• PROBLEM STATEMENT: Keep every line of the data below that has the string "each" and present those lines.

• • • •

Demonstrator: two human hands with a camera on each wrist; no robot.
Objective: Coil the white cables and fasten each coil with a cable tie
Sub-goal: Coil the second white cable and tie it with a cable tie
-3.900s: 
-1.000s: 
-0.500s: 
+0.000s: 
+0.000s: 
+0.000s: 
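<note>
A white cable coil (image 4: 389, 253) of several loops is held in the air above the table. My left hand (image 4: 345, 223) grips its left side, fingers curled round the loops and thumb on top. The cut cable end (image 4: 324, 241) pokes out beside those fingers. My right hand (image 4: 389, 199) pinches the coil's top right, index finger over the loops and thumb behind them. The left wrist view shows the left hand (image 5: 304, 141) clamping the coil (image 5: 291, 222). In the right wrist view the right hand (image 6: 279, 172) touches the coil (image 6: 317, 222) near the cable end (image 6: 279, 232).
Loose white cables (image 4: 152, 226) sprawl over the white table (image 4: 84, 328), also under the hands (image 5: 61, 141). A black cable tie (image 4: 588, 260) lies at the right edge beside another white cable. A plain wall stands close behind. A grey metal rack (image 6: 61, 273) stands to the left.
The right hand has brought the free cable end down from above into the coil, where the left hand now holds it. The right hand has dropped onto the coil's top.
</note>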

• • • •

• YOUR RESPONSE:
Demonstrator: two human hands with a camera on each wrist; no robot.
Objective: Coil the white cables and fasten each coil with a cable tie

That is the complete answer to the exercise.